_ACTION ITEM_: Scan the material below for the string "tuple", and copy every line where it shows up.

'''

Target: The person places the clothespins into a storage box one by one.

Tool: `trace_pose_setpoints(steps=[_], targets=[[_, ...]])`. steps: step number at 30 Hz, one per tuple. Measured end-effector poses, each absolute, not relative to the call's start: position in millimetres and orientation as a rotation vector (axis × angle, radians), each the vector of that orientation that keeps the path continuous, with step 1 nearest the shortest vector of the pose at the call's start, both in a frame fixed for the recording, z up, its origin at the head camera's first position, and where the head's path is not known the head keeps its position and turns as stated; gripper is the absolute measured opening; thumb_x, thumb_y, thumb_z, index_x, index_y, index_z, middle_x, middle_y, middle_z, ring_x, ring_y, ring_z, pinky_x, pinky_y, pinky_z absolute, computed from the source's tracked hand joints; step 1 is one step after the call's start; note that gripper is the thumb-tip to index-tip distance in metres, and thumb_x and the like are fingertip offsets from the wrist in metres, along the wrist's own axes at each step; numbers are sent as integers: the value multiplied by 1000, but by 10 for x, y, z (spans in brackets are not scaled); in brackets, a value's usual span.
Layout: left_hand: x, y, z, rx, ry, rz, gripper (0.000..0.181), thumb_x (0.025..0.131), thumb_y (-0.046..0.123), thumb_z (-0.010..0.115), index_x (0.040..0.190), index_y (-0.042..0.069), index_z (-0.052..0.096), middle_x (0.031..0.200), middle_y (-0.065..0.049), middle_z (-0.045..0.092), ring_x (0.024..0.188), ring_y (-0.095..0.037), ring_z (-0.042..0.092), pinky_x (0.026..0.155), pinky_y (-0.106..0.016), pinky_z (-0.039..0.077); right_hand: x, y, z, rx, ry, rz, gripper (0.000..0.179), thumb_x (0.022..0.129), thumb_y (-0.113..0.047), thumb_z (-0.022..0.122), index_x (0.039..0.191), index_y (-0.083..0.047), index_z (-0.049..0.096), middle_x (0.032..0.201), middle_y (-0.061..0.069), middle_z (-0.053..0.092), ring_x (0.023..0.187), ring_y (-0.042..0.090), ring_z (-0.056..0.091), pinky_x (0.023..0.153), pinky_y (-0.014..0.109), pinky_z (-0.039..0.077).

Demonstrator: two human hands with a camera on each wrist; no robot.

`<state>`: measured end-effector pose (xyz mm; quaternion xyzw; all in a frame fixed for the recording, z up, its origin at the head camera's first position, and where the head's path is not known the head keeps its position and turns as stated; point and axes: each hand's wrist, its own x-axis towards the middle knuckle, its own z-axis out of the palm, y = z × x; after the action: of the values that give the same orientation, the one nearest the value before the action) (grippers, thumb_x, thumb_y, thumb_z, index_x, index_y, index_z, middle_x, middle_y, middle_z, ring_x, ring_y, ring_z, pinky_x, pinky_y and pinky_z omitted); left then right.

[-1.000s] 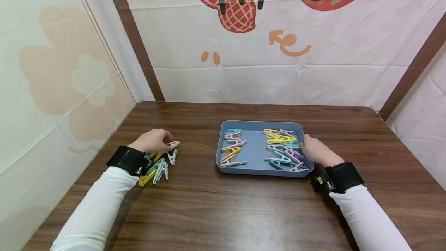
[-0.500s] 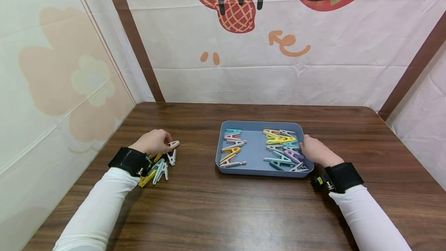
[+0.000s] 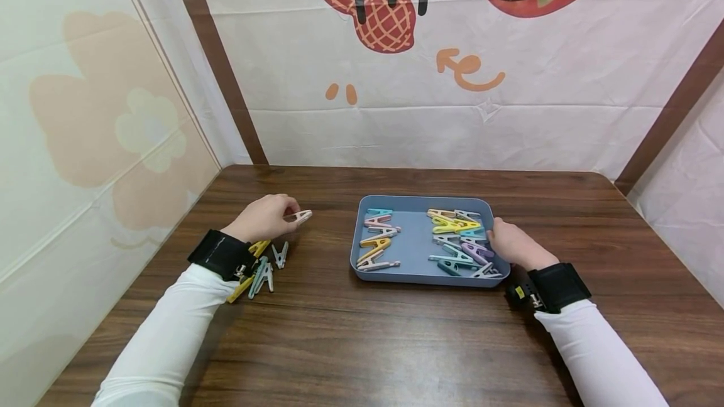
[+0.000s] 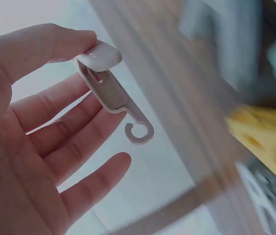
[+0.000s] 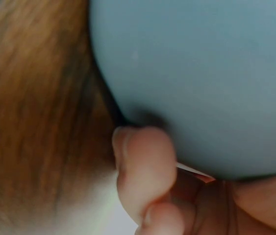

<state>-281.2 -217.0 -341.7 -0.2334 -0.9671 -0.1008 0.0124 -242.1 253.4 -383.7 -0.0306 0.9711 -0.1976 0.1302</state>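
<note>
On the left of the brown bench (image 3: pixel 362 338), a few clothes pegs lie in a loose pile, partly under the wrist: a yellow peg (image 3: pixel 242 289), a pale green peg (image 3: pixel 257 275) and a small white peg (image 3: pixel 279 255). The left hand (image 3: pixel 263 217) has just moved up and away from them. Half a second ago it was right by the white peg; now there is a gap. It pinches a pale hook peg (image 3: pixel 303 217) between thumb and finger, and the other fingers are spread out. The wrist view shows the peg's little curly hook, and the peg looks up in the air. So this peg is out of the pile, but it is not in the tray yet.

Next comes the blue-grey tray (image 3: pixel 410 240), which has not moved. Inside, five pegs make a line by its left wall, with an orange peg (image 3: pixel 374 249) among them, and a bigger bunch lies on the right. At the far right, the right hand (image 3: pixel 517 245) holds the tray's edge, just as before.
</note>
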Motion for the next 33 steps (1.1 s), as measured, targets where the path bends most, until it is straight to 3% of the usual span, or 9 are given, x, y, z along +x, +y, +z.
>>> trace_pose_setpoints(steps=[15, 21, 33], targets=[[-2517, -1095, -3164, -1200, -2869, -361, 14, 88, 21, 72, 99, 14, 68, 92, -1, 61, 77, -12, 52, 68, -30, 45, -2407, 2545, -3840, -164, 2839, -574, 43, 104, -8, 36, 129, 25, 28, 84, 19, 51, 72, 26, 54, 58, 36, 43], [-2468, -730, -3222, -1449, -2868, -281, 12, 89, 21, 72, 97, 13, 68, 88, -1, 60, 73, -11, 48, 63, -26, 41, -2409, 2557, -3838, -182, 2846, -561, 43, 103, -8, 36, 128, 27, 28, 86, 20, 51, 73, 27, 55, 60, 37, 43], [-2484, -324, -3436, -1635, -2920, -56, 13, 88, 24, 73, 96, 14, 69, 84, 6, 57, 76, -9, 50, 69, -25, 41, -2411, 2557, -3833, -149, 2836, -559, 43, 103, -8, 37, 129, 25, 28, 89, 21, 52, 76, 28, 55, 61, 37, 45]])
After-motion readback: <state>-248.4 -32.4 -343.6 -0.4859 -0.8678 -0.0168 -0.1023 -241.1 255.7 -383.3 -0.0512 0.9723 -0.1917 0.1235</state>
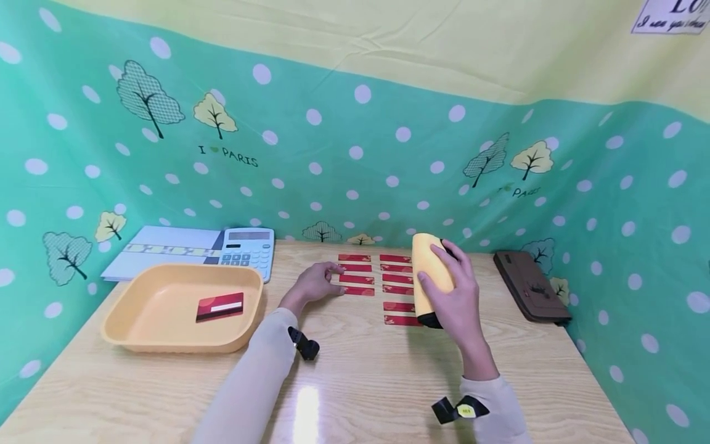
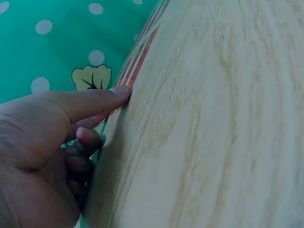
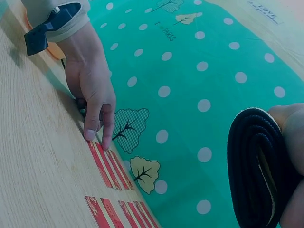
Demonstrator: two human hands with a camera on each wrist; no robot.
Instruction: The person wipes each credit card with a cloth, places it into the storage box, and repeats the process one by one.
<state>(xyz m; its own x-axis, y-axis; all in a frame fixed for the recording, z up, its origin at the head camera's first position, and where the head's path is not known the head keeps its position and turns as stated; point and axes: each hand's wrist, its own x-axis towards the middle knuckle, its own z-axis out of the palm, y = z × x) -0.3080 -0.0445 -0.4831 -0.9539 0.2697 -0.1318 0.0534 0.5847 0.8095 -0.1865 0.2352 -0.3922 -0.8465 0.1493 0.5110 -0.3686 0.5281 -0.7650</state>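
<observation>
My right hand (image 1: 457,296) grips a folded yellow cloth (image 1: 429,271) with a dark underside, its thumb on the near face. In the right wrist view, the dark folded layers of that cloth (image 3: 251,161) show end-on. Red cards with pale bands (image 1: 357,285) lie in two columns on the table, and the cloth is held above the right column (image 1: 396,288). At the left column, the thumb and forefinger of my left hand (image 1: 315,283) touch the cards' left ends. Its thumb reaches out straight in the left wrist view, the other fingers bent beneath.
A shallow yellow basin (image 1: 161,342) on the left holds a single red card (image 1: 219,307). Behind it are a light blue calculator (image 1: 256,246) and a pale blue folder (image 1: 161,243). A brown wallet (image 1: 527,287) lies at the right, near the green dotted curtain (image 1: 344,123).
</observation>
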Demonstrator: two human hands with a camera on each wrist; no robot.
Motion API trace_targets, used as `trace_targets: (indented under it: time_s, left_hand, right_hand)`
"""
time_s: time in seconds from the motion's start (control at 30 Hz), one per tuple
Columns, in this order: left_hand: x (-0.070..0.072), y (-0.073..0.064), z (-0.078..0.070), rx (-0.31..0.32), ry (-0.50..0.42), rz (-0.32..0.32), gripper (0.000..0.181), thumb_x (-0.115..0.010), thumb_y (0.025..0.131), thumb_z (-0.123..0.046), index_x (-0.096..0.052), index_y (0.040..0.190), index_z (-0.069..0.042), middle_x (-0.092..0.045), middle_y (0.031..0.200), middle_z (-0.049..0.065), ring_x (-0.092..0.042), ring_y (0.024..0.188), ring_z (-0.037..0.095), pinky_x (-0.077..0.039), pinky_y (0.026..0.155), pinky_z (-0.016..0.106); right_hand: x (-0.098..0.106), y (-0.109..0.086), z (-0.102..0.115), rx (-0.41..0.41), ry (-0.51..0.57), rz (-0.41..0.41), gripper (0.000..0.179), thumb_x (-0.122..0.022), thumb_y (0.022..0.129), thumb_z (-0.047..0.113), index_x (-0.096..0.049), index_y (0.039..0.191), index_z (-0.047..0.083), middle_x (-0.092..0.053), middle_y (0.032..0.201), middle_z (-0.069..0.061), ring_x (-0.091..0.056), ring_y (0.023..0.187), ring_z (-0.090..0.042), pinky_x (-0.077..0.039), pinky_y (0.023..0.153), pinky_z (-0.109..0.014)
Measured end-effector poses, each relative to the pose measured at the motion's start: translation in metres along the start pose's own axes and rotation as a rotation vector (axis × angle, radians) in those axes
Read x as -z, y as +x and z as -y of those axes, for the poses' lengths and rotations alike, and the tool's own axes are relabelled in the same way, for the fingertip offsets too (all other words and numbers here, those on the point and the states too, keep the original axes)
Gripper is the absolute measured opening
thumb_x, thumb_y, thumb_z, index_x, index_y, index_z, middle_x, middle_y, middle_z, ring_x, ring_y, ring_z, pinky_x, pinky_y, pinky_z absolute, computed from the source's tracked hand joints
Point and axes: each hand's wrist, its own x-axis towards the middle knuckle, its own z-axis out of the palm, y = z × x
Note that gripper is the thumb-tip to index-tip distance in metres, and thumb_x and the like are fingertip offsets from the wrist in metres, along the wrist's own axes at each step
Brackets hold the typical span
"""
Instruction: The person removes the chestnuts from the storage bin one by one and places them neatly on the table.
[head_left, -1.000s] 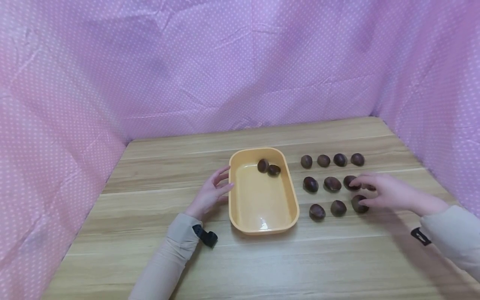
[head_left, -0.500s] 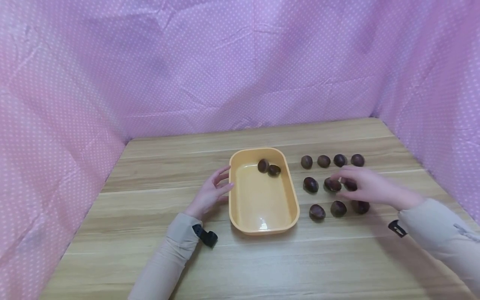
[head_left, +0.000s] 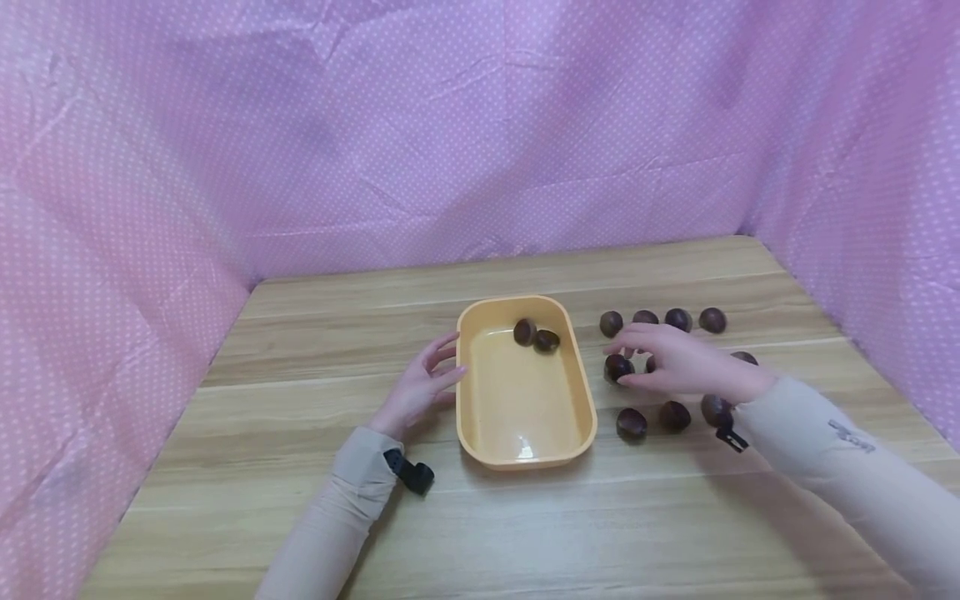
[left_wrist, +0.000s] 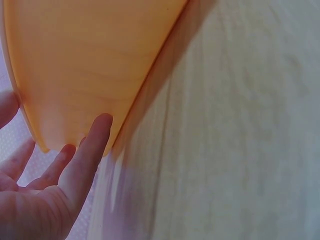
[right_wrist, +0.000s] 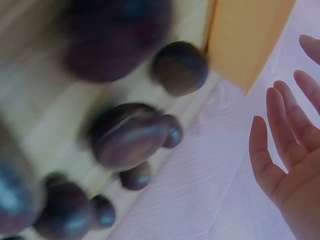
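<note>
A yellow-orange plastic tray [head_left: 525, 463] stands mid-table, with one chestnut [head_left: 524, 332] beside another chestnut [head_left: 547, 341] at its far end. My left hand [head_left: 420, 387] is at the tray's left side, fingers spread along the outer wall [left_wrist: 85, 65] and thumb at the rim. To the right of the tray, several chestnuts lie in three rows. Over the middle row reaches my right hand [head_left: 678, 362], fingertips by the leftmost chestnut [head_left: 617, 367] and partly covering others. The right wrist view shows the right fingers [right_wrist: 280, 125] loosely extended, holding nothing.
Far-row chestnuts [head_left: 712, 320] and near-row chestnuts [head_left: 632, 425] flank the right hand. Pink dotted cloth [head_left: 480, 150] hangs behind and beside the wooden table [head_left: 525, 533]. A black wrist strap [head_left: 411, 472] is on the left sleeve.
My right hand has moved left along the middle row, from its right end to the chestnut nearest the tray. The left hand, tray and chestnuts stay where they were.
</note>
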Motion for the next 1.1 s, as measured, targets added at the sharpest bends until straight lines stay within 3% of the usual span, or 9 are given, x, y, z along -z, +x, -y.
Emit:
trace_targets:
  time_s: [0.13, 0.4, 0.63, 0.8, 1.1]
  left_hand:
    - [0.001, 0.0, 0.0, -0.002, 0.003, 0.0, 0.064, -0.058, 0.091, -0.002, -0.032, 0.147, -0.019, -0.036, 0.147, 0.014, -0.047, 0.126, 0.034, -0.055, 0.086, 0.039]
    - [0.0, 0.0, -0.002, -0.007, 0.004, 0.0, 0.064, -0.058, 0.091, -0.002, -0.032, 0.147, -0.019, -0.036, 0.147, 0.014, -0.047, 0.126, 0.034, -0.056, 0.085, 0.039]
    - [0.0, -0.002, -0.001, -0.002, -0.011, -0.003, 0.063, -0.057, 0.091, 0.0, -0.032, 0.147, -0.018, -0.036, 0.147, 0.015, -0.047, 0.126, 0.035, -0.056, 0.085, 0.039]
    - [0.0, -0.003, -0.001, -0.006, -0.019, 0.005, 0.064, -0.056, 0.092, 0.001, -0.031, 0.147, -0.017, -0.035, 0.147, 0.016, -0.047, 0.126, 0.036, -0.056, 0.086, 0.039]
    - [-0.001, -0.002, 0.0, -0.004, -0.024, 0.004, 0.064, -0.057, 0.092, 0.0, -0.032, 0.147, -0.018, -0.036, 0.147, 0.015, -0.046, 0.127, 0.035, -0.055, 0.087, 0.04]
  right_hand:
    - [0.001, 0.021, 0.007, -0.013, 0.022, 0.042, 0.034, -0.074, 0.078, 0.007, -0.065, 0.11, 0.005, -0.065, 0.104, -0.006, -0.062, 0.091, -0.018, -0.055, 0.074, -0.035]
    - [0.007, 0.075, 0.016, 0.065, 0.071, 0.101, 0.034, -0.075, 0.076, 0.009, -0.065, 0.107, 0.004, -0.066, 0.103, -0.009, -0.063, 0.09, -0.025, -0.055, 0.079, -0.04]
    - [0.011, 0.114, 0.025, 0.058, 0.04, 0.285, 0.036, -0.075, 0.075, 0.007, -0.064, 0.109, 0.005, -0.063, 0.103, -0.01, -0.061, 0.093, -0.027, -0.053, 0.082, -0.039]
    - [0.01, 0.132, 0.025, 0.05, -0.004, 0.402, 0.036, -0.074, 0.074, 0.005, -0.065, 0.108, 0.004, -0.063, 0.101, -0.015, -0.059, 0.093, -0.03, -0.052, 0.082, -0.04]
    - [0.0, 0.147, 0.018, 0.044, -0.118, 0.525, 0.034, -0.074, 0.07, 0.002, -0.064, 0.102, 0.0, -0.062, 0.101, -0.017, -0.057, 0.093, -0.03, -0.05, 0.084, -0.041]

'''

_OUTPUT OF THE EXERCISE_:
Tool: `trace_pose_setpoints(steps=[_], targets=[[_, ...]])`. steps: step number at 30 Hz, one per tuple. Measured end-effector poses, each absolute, not relative to the call's start: position in millimetres and orientation as a rotation vector (axis × angle, radians), each the vector of that orientation that keeps the path continuous, with step 1 nearest the shortest vector of the pose at the call's start, both in a frame fixed for the recording, z up, its origin at the head camera's first position, and where the head's path is not known the head keeps its position and turns as stated; gripper is the absolute measured opening; thumb_x, thumb_y, thumb_z, index_x, index_y, index_z, middle_x, middle_y, middle_z, ring_x, ring_y, ring_z, pinky_x, pinky_y, pinky_z absolute, computed from the source's tracked hand joints; step 1 is one step after the call's start; note that gripper is the thumb-tip to index-tip distance in metres, and thumb_x and the like are fingertip offsets from the wrist in metres, along the wrist's own axes at each step; numbers are sent as integers: the value multiplied by 1000, but by 10 for x, y, z (spans in brackets are not scaled); in brackets, a value's usual span.
time_s: time in seconds from the motion's start (control at 30 Hz), one per tuple

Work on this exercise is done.